Notre récit commence dans les dernières décennies du XVIIe siècle non par une réinvention mais par une invention : celle des grands crus et, dans la foulée, de l’ensemble de la gamme Bordeaux telle que nous la connaissons aujourd’hui. Auparavant, les vins étaient des sortes de Beaujolais nouveaux à consommer avant l’été faute de quoi ils piquaient. La découverte, vers 1670, des propriétés antiseptiques de la mèche de soufre permit de produire des vins aptes au vieillissement.

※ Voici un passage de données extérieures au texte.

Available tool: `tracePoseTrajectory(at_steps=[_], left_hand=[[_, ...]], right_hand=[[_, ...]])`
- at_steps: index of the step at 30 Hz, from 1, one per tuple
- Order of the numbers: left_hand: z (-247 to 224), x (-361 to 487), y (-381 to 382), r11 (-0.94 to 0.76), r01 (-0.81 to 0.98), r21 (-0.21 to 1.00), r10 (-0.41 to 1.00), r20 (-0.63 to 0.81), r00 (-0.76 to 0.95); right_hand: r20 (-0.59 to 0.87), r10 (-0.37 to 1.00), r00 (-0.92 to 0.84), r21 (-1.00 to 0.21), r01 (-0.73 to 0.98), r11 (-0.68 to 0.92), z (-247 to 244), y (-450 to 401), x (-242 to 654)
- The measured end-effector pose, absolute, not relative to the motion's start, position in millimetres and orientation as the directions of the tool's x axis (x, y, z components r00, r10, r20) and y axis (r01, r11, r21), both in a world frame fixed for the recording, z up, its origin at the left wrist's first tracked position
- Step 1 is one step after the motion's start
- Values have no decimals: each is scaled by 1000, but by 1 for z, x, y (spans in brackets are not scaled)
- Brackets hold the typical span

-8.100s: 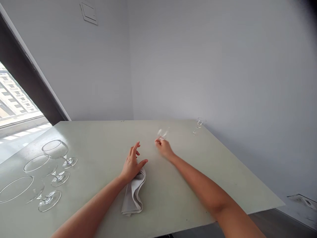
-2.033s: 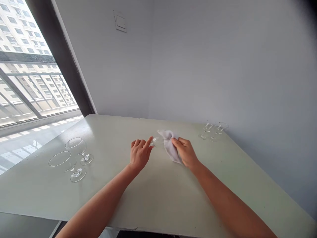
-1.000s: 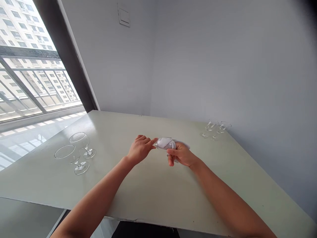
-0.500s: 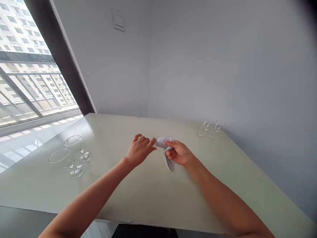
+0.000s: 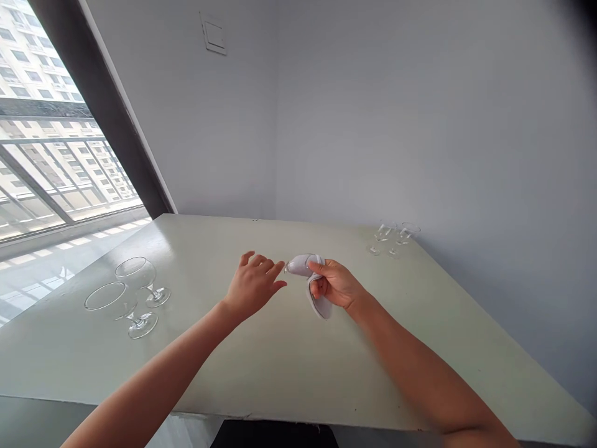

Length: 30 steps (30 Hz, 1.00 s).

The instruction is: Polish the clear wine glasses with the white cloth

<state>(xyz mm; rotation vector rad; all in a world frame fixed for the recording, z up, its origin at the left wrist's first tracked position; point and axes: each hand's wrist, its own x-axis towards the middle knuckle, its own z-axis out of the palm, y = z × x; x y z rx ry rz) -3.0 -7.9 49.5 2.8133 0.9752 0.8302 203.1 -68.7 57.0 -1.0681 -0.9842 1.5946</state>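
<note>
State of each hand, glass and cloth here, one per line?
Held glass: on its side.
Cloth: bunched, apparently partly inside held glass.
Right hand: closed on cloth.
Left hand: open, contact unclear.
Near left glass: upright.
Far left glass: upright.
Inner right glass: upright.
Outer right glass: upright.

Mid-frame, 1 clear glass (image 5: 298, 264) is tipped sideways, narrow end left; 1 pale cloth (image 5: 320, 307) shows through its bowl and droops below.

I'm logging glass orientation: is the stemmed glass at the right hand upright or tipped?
Tipped: the stemmed glass lies sideways, its bowl end at the right hand, its narrow end toward the left hand.
</note>
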Motion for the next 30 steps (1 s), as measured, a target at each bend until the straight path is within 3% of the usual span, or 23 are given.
tracePoseTrajectory(at_steps=[2,5,8,11,14,17,20,24,27,30], left_hand=[[45,-2,-6,-824,566,27,474,581,661],[43,-4,1,-845,533,41,455,579,677],[49,-9,7,-846,451,284,533,448,718],[61,-16,12,-694,367,620,567,156,809],[66,-20,22,-467,306,830,371,-130,920],[59,-21,35,-284,296,912,157,-260,953],[44,-14,46,-103,295,950,123,-283,951],[28,2,53,-1,226,974,252,-219,943],[24,16,58,-7,174,985,364,-159,918],[21,27,62,-10,148,989,408,-131,904]], right_hand=[[-194,969,-153,-915,-328,-235,55,-69,200],[-121,958,-261,-955,-233,-185,61,-76,198],[-85,912,-402,-996,22,-83,69,-84,202],[-159,853,-497,-951,309,3,73,-88,208],[-234,804,-546,-852,514,100,71,-88,209],[-201,811,-550,-740,628,243,68,-88,208],[-74,872,-483,-617,710,341,67,-85,211],[94,919,-382,-547,752,369,66,-72,226],[202,930,-307,-567,738,367,61,-60,240],[247,939,-238,-672,657,343,53,-49,255]])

La répartition vin blanc-vin rouge au tout début du XVIIIe siècle semble alors assez équilibrée. Une première crise survient vers le milieu du Siècle des lumières : la demande des vins blancs, principalement secs, chute considérablement. Heureusement dans le même temps, la consommation des rouges s’envole. La solution est toute trouvée. Monsieur de Navarre le constate : « s’il arrive... que des propriétaires arrachent ou greffent leurs vignes blanches pour n’avoir que des rouges... c’est parce qu’ils s’aperçoivent que les commissionnaires de leurs marchands ordinaires, qui n’achetaient que du vin blanc, ont changé de goût et n’en demandent plus que du rouge ».

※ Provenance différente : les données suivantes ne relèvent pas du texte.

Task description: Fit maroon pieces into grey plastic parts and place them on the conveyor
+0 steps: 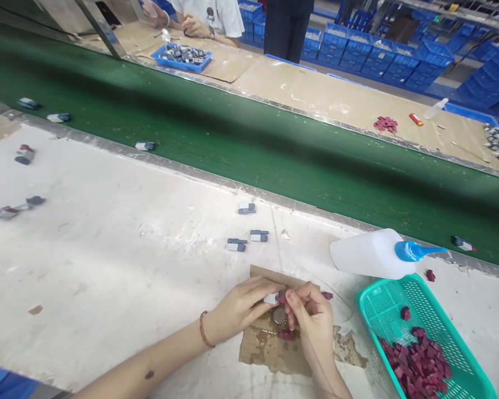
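Note:
My left hand (243,307) pinches a small grey-and-white plastic part (271,298) above a piece of stained cardboard (270,354). Against that part's right end, the closed fingers of my right hand (311,313) hold a small maroon piece (281,299); its edges are partly hidden. Below the fingers a round bottle cap (279,316) lies on the cardboard, with a loose maroon piece (286,335) near it. Another maroon piece (327,295) shows just past my right knuckles. Three grey-and-white parts (259,236) lie on the table beyond my hands.
To the right are a white squeeze bottle (368,254) with a blue nozzle, lying down, and a green basket (453,327) of maroon pieces. A green conveyor belt (233,133) carrying several parts crosses behind. Beyond it, a person (208,19) sits by a blue tray (183,66).

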Tool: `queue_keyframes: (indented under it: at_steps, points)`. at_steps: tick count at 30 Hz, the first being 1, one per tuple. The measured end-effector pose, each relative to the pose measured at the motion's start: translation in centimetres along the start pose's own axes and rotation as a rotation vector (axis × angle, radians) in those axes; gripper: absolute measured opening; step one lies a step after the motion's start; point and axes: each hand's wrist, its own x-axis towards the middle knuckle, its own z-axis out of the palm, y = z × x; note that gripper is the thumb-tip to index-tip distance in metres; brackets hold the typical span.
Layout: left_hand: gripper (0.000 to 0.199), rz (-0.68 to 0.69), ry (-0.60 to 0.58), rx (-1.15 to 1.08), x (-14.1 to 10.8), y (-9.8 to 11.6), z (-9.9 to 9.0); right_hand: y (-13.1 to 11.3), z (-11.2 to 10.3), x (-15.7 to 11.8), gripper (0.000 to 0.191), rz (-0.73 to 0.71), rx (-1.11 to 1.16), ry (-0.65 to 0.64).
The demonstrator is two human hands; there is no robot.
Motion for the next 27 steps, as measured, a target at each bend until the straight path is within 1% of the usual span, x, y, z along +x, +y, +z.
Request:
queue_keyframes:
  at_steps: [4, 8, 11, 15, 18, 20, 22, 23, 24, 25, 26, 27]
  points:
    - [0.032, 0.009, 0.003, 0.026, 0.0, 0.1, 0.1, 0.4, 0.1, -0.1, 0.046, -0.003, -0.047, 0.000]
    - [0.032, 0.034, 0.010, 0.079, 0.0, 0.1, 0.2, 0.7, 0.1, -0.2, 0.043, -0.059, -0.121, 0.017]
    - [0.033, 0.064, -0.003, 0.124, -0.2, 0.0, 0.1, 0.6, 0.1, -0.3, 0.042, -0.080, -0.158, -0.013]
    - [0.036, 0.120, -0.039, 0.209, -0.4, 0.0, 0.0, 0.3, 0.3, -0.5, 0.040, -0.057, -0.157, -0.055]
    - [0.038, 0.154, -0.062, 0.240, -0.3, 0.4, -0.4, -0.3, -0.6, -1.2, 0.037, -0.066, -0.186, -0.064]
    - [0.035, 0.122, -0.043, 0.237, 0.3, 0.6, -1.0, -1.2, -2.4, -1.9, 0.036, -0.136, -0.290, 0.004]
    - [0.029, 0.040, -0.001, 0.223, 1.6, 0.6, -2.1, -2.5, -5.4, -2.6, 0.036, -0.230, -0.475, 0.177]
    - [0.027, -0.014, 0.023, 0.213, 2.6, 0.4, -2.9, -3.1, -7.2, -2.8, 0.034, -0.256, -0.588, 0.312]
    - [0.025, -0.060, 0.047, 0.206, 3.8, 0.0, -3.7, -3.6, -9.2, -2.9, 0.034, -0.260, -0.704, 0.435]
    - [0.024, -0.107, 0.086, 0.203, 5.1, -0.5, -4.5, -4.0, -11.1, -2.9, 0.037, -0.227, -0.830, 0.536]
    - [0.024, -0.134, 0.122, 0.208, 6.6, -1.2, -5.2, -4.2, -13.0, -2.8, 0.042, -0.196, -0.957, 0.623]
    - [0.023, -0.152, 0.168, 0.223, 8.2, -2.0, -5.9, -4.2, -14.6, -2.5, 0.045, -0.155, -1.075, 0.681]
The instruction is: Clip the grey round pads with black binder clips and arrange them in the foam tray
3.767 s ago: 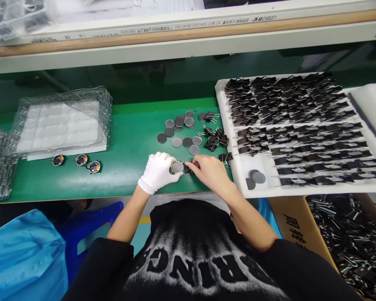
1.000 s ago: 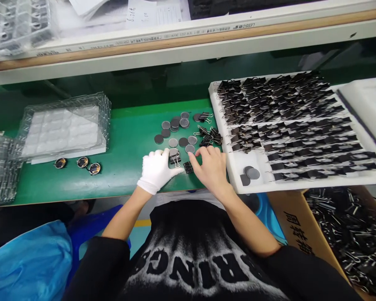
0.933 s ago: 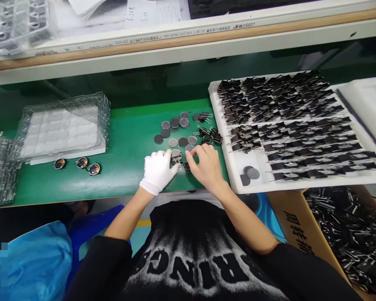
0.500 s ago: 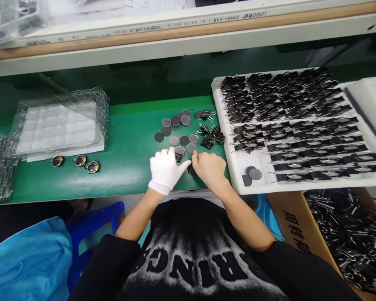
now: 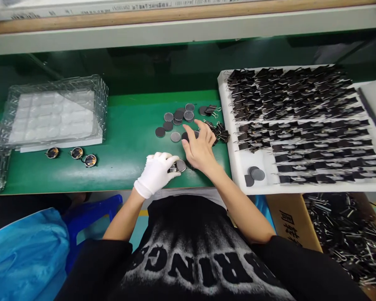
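Observation:
My left hand (image 5: 157, 168), in a white glove, pinches a round grey disc with a shiny rim (image 5: 181, 166) low over the green table. A bit of metal shows at the glove's fingertips beside it. My right hand (image 5: 200, 148) is bare, with thumb and fingers apart, above several loose dark discs (image 5: 175, 136). It partly hides a dark disc (image 5: 185, 136) under its fingers. Just right of it lie several black binder clips (image 5: 219, 133), partly covered by the hand. Another binder clip (image 5: 211, 110) rests farther back beside a dark disc.
A white foam tray (image 5: 235, 175) with rows of black binder clips stands to the right, several grey discs (image 5: 257, 173) in its corner. Clear plastic trays (image 5: 54, 113) are stacked left, three round gold-dark pieces (image 5: 90, 160) before them. Below right is a carton (image 5: 288, 221) of clips.
My hands have come apart. My left hand has moved left and slightly down, with the rimmed disc now showing in it. My right hand has opened and moved up over the loose discs.

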`<state>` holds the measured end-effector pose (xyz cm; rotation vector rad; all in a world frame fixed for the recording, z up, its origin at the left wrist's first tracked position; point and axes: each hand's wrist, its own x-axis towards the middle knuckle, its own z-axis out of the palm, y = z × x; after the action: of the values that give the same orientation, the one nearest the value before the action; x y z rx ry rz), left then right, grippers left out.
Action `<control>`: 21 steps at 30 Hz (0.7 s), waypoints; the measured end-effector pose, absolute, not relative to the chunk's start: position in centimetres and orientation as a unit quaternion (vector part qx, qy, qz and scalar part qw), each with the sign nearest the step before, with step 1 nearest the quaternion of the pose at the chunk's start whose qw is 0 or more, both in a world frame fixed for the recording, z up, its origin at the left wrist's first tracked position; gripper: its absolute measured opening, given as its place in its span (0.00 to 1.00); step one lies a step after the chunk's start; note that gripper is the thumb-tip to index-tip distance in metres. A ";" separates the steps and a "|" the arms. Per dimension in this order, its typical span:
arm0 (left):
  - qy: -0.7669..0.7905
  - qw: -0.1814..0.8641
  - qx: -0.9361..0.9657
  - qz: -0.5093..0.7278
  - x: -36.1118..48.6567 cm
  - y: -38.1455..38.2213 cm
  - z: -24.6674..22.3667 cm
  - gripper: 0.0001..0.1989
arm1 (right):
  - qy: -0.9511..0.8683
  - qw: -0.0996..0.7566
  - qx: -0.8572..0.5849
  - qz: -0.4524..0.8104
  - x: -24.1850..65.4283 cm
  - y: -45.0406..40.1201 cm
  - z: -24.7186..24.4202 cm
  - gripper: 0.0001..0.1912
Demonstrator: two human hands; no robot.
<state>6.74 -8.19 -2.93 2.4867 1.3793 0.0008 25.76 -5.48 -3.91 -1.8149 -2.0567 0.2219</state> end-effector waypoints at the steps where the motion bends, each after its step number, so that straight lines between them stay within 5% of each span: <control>1: 0.475 0.153 0.866 0.004 6.8 -8.4 -3.0 0.25 | -0.739 0.191 -0.641 0.080 26.0 -5.4 -4.1 0.25; 21: 0.532 0.169 0.828 0.059 10.0 -10.6 -4.6 0.25 | -0.746 0.192 -0.634 0.074 27.3 -5.0 -5.9 0.25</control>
<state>10.00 -10.59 -4.65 2.3532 1.5137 0.1665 27.26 -5.04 -5.86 -1.7789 -2.0936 0.2088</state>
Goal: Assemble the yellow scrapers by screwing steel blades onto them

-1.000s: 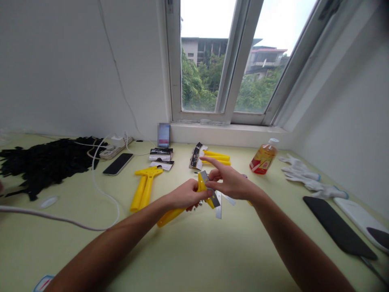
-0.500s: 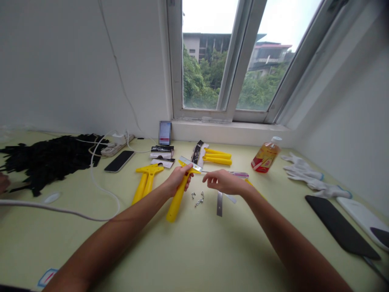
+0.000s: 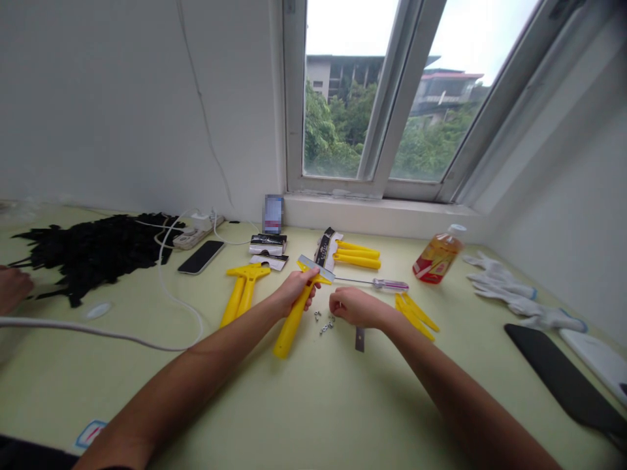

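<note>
My left hand (image 3: 297, 291) is closed around the neck of a yellow scraper (image 3: 291, 328), whose metal blade lies across its head at the top. Just to the right, my right hand (image 3: 353, 305) reaches down with curled fingers at a small cluster of screws and nuts (image 3: 324, 326) on the table. Its fingertips touch or hover over the pieces; whether anything is pinched cannot be made out. A flat metal blade (image 3: 360, 340) lies partly under that hand. Beyond it rests a screwdriver (image 3: 389, 284) with a clear and purple handle.
More yellow scraper handles (image 3: 243, 292) lie to the left, others (image 3: 360, 254) at the back, and yellow parts (image 3: 416, 316) to the right. A bottle (image 3: 437, 256), white gloves (image 3: 519, 297), a phone (image 3: 201, 256), a cable and a black pile (image 3: 98, 251) surround them. Another person's hand (image 3: 14, 288) is at far left.
My right hand has lowered toward the screws and nuts, its fingers curling in. My left hand keeps holding the scraper. The whole view has shifted slightly.
</note>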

Un siècle plus tard, vers le milieu du XIXe siècle, une nouvelle crise touche Bordeaux : la consommation des vins rouges baisse fortement tandis que celle des blancs secs s’effondre. La demande se déplace en partie vers les vins blancs sucrés. C’est la « fulgurante percée du Sauternes » selon le mot du professeur Enjalbert. Le vignoble bordelais se remet en question et développe une production de blancs liquoreux et demi-liquoreux très importante au point de dominer en volume les vins rouges. Les premières statistiques, parues seulement dans les années quarante, font état d'une production bordelaise de 59 % de vins blancs liquoreux et demi-liquoreux pour 41 % de rouges, les vins blancs secs ne représentant qu'une part négligeable.

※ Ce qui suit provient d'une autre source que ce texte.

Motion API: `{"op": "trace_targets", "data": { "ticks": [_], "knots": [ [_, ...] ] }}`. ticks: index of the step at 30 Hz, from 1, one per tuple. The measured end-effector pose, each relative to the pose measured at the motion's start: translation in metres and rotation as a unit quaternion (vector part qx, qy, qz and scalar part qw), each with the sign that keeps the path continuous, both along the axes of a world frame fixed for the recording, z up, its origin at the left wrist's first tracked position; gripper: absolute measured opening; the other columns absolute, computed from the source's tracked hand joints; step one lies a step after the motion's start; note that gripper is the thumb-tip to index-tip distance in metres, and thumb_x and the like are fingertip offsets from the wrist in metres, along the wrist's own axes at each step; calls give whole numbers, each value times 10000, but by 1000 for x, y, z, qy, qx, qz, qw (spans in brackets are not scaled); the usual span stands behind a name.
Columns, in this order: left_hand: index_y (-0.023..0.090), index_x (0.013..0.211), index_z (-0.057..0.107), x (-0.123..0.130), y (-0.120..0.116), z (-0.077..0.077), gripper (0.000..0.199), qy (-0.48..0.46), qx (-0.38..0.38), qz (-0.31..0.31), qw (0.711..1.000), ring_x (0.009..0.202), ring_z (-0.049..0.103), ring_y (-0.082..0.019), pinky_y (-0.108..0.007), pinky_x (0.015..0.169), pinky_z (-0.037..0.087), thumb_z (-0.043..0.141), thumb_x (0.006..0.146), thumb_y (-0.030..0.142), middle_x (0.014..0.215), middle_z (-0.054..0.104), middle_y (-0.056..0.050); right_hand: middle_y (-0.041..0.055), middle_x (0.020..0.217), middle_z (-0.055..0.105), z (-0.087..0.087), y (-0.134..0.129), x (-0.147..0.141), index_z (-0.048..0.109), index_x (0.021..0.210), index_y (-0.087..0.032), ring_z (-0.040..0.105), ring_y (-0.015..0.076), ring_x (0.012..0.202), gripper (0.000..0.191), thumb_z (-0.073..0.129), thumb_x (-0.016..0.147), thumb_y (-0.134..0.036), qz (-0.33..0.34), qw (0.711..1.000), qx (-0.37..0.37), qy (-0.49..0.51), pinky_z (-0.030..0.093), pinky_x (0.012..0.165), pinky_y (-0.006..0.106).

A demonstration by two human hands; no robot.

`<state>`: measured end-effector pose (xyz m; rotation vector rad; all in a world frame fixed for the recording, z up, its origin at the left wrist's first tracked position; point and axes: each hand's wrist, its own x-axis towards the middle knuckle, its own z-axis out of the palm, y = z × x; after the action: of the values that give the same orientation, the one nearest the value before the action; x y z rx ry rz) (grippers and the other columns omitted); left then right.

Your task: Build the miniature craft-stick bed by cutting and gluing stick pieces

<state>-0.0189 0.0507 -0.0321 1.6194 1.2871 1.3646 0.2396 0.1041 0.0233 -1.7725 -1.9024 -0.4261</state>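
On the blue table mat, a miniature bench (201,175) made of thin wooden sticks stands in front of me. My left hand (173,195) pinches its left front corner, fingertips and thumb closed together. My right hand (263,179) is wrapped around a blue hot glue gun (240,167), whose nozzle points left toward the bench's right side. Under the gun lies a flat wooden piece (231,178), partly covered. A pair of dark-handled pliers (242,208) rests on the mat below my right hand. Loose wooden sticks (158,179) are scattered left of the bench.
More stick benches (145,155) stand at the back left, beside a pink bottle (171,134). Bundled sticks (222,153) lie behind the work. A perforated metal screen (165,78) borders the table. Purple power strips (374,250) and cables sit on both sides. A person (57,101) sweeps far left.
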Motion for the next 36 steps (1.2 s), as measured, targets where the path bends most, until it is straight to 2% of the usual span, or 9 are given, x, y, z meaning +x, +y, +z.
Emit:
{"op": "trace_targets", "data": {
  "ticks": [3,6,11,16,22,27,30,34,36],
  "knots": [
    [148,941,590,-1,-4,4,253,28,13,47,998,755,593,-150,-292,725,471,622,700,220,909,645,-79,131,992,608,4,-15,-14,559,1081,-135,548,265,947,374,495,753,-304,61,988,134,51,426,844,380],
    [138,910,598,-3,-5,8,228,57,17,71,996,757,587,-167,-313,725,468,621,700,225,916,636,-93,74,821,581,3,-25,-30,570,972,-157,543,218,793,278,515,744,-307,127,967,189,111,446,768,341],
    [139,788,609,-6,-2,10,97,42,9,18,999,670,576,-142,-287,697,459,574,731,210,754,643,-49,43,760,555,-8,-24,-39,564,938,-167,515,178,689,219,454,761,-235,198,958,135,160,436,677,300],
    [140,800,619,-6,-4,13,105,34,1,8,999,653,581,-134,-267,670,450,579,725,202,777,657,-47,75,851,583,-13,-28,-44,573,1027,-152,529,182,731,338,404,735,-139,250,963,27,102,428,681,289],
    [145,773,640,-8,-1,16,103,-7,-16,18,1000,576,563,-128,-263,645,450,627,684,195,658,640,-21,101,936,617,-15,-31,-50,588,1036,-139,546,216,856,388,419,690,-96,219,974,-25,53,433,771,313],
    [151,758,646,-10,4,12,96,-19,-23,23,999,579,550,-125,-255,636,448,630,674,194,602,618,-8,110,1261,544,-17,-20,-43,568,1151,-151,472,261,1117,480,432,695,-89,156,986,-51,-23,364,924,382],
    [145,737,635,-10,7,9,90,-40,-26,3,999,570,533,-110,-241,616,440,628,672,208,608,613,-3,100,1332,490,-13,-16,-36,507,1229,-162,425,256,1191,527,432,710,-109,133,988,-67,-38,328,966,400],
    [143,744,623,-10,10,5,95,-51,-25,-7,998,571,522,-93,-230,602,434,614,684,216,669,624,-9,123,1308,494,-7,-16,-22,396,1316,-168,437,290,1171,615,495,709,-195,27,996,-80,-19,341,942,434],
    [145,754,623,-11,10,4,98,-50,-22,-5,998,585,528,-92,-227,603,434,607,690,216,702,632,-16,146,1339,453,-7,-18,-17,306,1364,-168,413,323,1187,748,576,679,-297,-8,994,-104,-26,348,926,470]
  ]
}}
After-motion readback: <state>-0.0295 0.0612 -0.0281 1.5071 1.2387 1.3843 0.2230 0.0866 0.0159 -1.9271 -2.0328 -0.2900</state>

Après la Deuxième Guerre mondiale, dans les années soixante, les modes changent à nouveau. Le consommateur brûle ce qu’il a adoré et se détourne des vins blancs sucrés. Cette production, alors majoritaire à Bordeaux, traverse une crise très grave. Mais, une fois encore, l’envolée de la consommation de vins rouges offre aux viticulteurs une opportunité de reconversion qu’ils vont saisir. À l’exception du Sauternais et de quelques petites appellations voisines, ils arrachent leurs sémillons et sauvignons pour planter des merlots et des cabernets. Certains, beaucoup moins nombreux, se reconvertissent dans la production de blancs secs dont la demande progresse. En une quinzaine d’années, le paysage viticole bordelais se transforme.
Au début des années quatre-vingts, la production annuelle de vins rouges atteint environ 3 millions d’hectolitres soit l’équivalent de la totalité de la production bordelaise des années soixante toutes couleurs confondues, tandis que les blancs ne représentent plus qu’environ 20 % des volumes. Vingt ans plus tard, au début du nouveau millénaire, la part des blancs recule encore pour ne plus représenter que 12 % de la production totale soit 800.000 hectolitres, principalement des vins secs, tandis que les rouges ont doublé leurs volumes pour atteindre 6 millions d’hectolitres.
Les premières années du nouveau millénaire marquent les prodromes de la crise actuelle. Les ventes de vins de la couleur dite Bordeaux commencent à décliner, puis la chute s’accélére après la Covid. Contrairement aux trois crises précédentes, aucune hausse de la commercialisation d’un autre type de vin ne vient compenser le segment en déclin, à l'exception du Crémant, de telle sorte que sous l’effet des arrachages et des faibles rendements, la production de Bordeaux tous vins confondus est aujourd'hui divisée par deux pour descendre juste au-dessus de 3 millions d’hectolitres.
En ce début d’année 2026, le vignoble bordelais est parvenu au point où les changements d’orientation des marchés sont désormais perçus et acceptés. La phase de diminution des surfaces de vignes de raisins de cuve rouges, déjà entamée, peut se poursuivre, tandis que la phase de réinvention, à initier rapidement, devra consister à adapter nos vins rouges aux demandes des consommateurs d’aujourd’hui.